Underwriting guidelines

  • A set of rules and requirements an insurer provides for its agents and underwriters. The underwriter uses these guidelines to make decisions regarding the acceptance, modification, or rejection of a prospective insured.

Unilateral Contract

  • A contract in which only one party makes an enforceable promise. Most insurance policies are unilateral contracts in that only the insurer makes a legally enforceable promise to pay covered claims. By contrast, the insured makes few, if any, enforceable promises to the insurer. Instead, the insured must only fulfill certain conditions—such as paying premiums and reporting accidents—to keep the policy in force.

Uninsured Motorists (UM) Coverage

  • Coverage for bodily injury (BI) and, in some states, property damage (PD) incurred by an insured when an accident is caused by a motorist who is not insured. This coverage allows an insured to collect from his or her insurer as if it provided liability coverage for the negligent third party.

Unoccupied

  • Many property provisions contain a vacancy provision. Two similar terms—vacant and unoccupied—have specific meanings in the language of insurance and are specifically defined in some policies. A vacant building contains little or no furniture or other personal property.
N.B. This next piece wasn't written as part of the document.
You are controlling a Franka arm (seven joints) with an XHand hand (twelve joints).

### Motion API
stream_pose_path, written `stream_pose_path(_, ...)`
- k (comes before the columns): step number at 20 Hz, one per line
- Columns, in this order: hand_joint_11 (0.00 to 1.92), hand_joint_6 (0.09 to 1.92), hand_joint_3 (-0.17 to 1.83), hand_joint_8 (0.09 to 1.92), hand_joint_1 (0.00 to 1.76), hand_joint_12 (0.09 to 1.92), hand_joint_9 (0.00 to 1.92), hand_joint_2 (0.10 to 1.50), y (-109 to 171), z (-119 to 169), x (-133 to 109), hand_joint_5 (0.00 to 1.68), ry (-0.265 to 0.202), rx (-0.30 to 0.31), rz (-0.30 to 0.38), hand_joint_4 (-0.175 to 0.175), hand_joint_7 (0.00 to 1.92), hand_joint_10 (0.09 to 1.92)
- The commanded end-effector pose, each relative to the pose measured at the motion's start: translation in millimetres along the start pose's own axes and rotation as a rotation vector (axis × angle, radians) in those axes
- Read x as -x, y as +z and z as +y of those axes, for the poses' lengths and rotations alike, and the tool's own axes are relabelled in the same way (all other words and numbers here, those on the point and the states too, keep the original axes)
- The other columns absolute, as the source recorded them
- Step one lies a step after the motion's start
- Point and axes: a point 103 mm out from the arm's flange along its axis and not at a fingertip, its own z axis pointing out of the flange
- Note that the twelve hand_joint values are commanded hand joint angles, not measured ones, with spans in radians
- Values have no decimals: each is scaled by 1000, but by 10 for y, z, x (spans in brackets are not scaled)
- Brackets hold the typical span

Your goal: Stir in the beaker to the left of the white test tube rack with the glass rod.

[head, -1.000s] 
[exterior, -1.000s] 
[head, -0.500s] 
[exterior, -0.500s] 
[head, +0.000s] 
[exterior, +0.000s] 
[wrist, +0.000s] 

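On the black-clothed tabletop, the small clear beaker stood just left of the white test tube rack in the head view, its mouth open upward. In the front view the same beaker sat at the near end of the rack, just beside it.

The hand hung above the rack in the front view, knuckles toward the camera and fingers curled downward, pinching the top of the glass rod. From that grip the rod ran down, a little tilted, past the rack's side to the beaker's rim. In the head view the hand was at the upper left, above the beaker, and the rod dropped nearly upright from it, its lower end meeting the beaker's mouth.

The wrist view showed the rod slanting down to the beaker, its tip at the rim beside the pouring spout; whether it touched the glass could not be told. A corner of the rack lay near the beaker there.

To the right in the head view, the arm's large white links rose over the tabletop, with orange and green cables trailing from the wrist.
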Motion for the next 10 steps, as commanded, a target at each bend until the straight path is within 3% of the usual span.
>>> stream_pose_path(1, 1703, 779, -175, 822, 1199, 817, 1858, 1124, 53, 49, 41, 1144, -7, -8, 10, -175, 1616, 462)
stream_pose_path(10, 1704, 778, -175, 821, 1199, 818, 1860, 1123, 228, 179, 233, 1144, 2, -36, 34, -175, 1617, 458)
Even if it is not vacant, a building is unoccupied when people are absent.
  • The wording in many property insurance policies limits reduces or entirely eliminates coverage when a building has been vacant (or, in some forms, vacant or unoccupied) for a designated period of time such as 45 or 60 days.

Unseaworthiness

  • Concept based on general maritime law that warrants that the vessel is reasonably fit for the intended use at sea. When the warranty is breached and the ship is shown to be unseaworthy, a no-fault liability is imposed on the shipowner or charterer to make restitution for the injury or death of the individual.
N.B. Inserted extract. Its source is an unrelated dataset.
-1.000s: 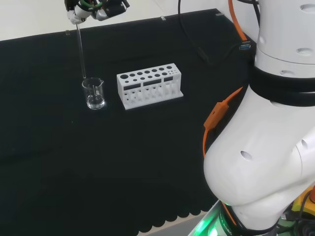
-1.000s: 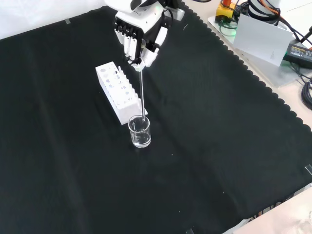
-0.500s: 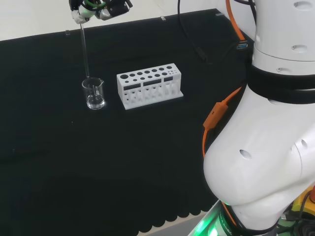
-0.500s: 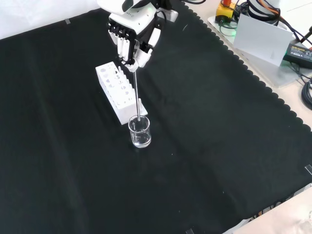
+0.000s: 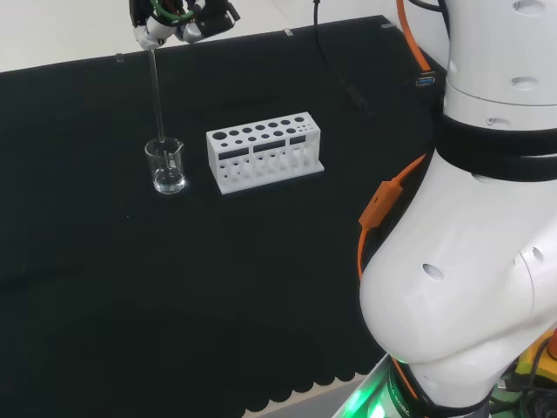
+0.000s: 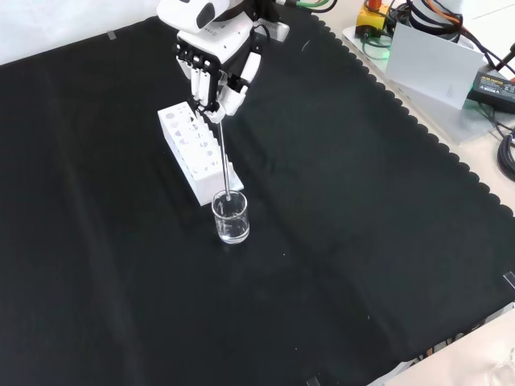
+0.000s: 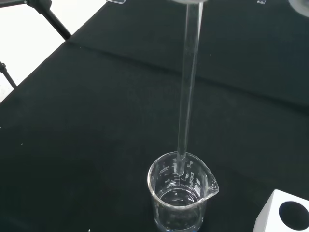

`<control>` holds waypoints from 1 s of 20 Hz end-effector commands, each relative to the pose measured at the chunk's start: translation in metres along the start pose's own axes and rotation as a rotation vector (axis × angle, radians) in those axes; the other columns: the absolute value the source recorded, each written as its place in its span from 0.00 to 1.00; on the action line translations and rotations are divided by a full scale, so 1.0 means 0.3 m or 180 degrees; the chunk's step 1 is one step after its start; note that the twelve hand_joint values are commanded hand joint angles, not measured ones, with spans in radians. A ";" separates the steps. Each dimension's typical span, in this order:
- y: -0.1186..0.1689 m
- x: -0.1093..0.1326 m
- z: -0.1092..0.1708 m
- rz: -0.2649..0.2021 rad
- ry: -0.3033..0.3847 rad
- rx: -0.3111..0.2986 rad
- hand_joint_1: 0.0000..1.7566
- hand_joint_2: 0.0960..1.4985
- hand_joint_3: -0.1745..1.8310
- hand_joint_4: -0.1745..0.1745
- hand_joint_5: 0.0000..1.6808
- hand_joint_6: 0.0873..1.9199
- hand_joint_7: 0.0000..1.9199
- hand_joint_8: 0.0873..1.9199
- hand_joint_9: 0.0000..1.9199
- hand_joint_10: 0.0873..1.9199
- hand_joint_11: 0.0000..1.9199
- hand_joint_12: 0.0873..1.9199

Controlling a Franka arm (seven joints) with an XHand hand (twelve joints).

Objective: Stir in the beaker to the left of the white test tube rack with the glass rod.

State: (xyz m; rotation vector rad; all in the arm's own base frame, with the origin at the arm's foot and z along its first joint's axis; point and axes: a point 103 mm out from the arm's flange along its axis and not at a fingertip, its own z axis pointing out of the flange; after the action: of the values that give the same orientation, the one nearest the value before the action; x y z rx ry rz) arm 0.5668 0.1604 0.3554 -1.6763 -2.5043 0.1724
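Arm (image 5: pixel 470 261) reaches over the black cloth (image 6: pixel 362 241); hand (image 6: pixel 211 68) poised above the white test tube rack (image 6: pixel 195 151), fingers pointing down. Beaker (image 6: pixel 231 218) stands just beside the rack's near end in the front view, upright. Fingers pinch the glass rod (image 6: pixel 224 161) at its top; its lower tip sits just inside the beaker's rim.

The hand (image 6: pixel 211 71) hangs from the top of the front view with its fingers (image 6: pixel 199 80) pointing down and curled together against the thumb, pinching the top of the glass rod (image 6: pixel 223 157). In the head view the hand (image 5: pixel 178 17) sits at the upper left, well apart from the arm's big white links (image 5: pixel 470 287) at the right.
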 end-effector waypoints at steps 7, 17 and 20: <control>0.038 -0.004 0.086 0.0017 0.0004 0.0062 0.75 0.70 0.00 0.00 0.74 0.26 0.67 0.27 0.96 0.17 0.86 0.36; 0.068 -0.015 0.163 -0.0004 0.0044 0.0123 0.75 0.70 0.00 0.00 0.74 0.26 0.67 0.27 0.96 0.17 0.86 0.36; 0.071 -0.014 0.187 -0.0026 0.0040 0.0137 0.75 0.70 0.00 0.00 0.74 0.26 0.67 0.27 0.96 0.17 0.86 0.36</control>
State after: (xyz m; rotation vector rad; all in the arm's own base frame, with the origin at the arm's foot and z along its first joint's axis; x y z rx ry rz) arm 0.5790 0.1627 0.3057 -1.6584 -2.4756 0.2072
Utility Service Interruption Coverage

  • Coverage for loss due to lack of incoming electricity caused by damage from a covered cause (such as a fire or windstorm) to property away from the insured’s premises—usually the utility generating station. Also referred to as “off-premises power coverage.” Not provided in a standard property insurance policy but available by endorsement. Utility service interruption coverage endorsements vary widely as to what utility services are included, whether both direct damage and time element loss are covered, and whether transmission lines are covered.

Vacancy Provision

  • Property insurance policy provision found in most commercial property policies that severely restricts coverage in connection with buildings that have been vacant for a specified number of days (typically, 60 days). Some forms also restrict coverage in connection with buildings that have been unoccupied for a specified number of days.

Vacant

  • Many property provisions contain a vacancy provision. Two similar terms—vacant and unoccupied—have specific meanings in the language of insurance and are specifically defined in some policies. A vacant building contains little or no furniture or other personal property. Even if it is not vacant, a building is unoccupied when people are absent. The wording in many property insurance policies limits reduces or entirely eliminates coverage when a building has been vacant (or, in some forms, vacant or unoccupied) for a designated period of time such as 45 or 60 days.
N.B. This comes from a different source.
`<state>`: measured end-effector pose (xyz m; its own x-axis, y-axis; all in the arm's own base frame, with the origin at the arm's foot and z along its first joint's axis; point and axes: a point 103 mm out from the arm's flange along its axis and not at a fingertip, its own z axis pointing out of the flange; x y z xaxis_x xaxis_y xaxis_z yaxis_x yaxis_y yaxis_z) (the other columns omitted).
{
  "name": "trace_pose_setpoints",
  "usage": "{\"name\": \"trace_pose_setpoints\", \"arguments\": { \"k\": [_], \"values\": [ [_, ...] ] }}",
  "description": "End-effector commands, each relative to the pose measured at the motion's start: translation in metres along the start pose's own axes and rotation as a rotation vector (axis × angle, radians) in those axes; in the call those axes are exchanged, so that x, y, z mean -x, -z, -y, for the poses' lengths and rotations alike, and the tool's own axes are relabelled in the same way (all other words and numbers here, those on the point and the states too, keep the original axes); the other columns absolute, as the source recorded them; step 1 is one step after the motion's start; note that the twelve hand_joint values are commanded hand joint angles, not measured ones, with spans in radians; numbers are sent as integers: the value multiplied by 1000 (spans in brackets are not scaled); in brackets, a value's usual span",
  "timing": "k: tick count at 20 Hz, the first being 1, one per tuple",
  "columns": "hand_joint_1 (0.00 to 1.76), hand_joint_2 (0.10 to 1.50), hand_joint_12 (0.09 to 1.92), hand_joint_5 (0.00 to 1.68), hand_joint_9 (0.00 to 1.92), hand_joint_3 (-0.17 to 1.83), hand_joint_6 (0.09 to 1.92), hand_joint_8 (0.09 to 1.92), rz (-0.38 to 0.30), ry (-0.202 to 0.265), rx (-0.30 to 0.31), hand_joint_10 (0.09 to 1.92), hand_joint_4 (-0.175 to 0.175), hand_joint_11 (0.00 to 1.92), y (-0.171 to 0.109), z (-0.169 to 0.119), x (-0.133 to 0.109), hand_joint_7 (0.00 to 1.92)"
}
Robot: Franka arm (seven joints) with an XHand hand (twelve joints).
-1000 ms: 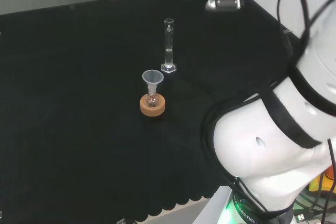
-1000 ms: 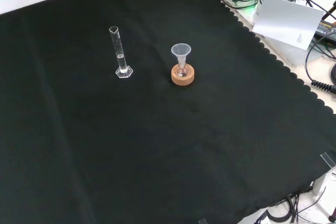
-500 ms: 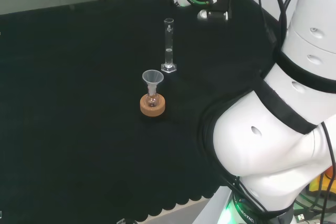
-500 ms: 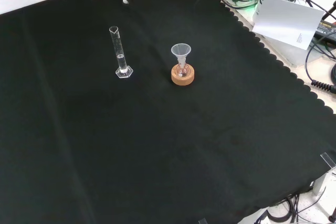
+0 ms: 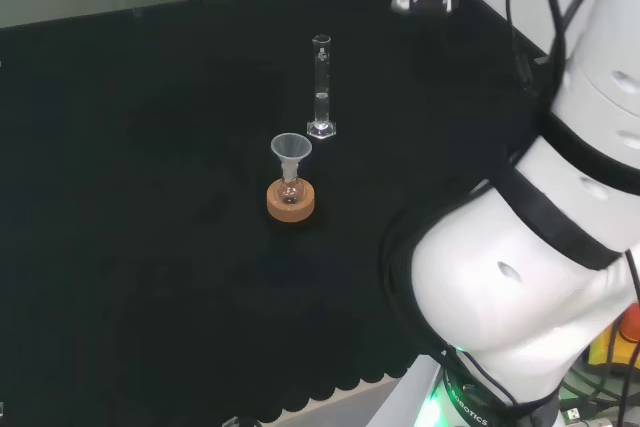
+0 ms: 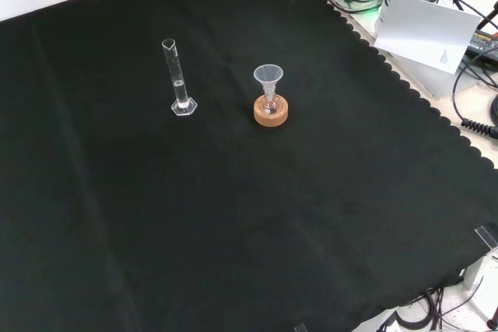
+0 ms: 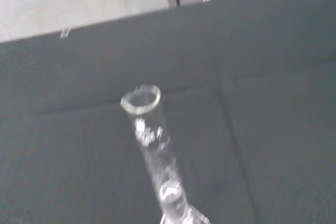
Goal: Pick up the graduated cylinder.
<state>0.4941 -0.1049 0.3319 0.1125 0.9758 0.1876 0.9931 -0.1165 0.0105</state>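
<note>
Graduated cylinder (image 5: 321, 87) standing upright, probably light, slippery, fragile; grasping mid-tube looks best. Robot hand's finger state: cannot tell.

Bench under black cloth, with two pieces of glassware standing on it.

The black cloth (image 6: 233, 215) covers the bench and ends in a scalloped edge. The graduated cylinder (image 6: 180, 79) stands upright on its hexagonal foot. Taking it as the landmark, a cork ring (image 6: 271, 111) sits to its right in the front view, well apart, bearing a small flask with a clear funnel (image 6: 268, 77) in its neck; in the head view the cork ring (image 5: 291, 199) lies nearer than the graduated cylinder (image 5: 321, 87).
</note>
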Motion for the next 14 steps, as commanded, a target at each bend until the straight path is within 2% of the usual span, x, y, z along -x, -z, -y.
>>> {"name": "trace_pose_setpoints", "arguments": {
  "k": [1, 8, 14],
  "values": [
    [624, 1139, 1348, 441, 493, -175, 87, 640, -192, 40, -125, 604, -45, 266, -90, 6, 9, 266],
    [671, 1121, 1345, 443, 495, -175, 87, 645, -188, 50, -118, 605, -48, 260, -96, 6, 11, 262],
    [778, 1087, 1342, 487, 550, -175, 87, 664, -249, 60, -113, 609, -52, 304, -105, 8, 18, 304]
  ]
}}
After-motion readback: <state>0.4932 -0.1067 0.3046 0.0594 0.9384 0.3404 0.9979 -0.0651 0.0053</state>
Valuable Papers and Records Coverage

  • Inland marine coverage that pays the cost to reconstruct damaged or destroyed valuable papers and records. “Valuable papers and records” usually is defined to include almost all forms of printed documents or records except money or securities; data processing programs, data, and media are usually excluded.

Valuation

  • A provision in a property or inland marine policy that specifies the basis of indemnification when property is destroyed. An actual cash value (ACV) valuation clause stipulates that the insurer will deduct depreciation from the cost to replace the property, whereas a replacement cost (RC) valuation clause stipulates that there will be no deduction for depreciation.

Valued Business Interruption Coverage

  • Business interruption (BI) coverage that provides for the payment of a stipulated amount for each day of fully interrupted operations, rather than for payment of the amount of loss actually sustained. Also referred to as “per diem business interruption coverage.”
  • Valued business interruption coverage is much more common in boiler and machinery (BM) insurance than in commercial property insurance.

Vessel in Navigation

  • A watercraft or any type of machinery that is intended for use in navigable waters as a means of transportation. This is one of the qualifications that an injured worker must establish in order to make a claim under the Jones Act.

Vesting

  • A process by which employees receive rights to values contributed on their behalf by their employer to a pension, profit sharing, or similar benefit plan.

Vicarious Liability

  • The liability of a principal for the acts of its agents/persons that represent the principal.
  • Vicarious liability can result from the acts of independent agents, partners, independent contractors, employees, and children.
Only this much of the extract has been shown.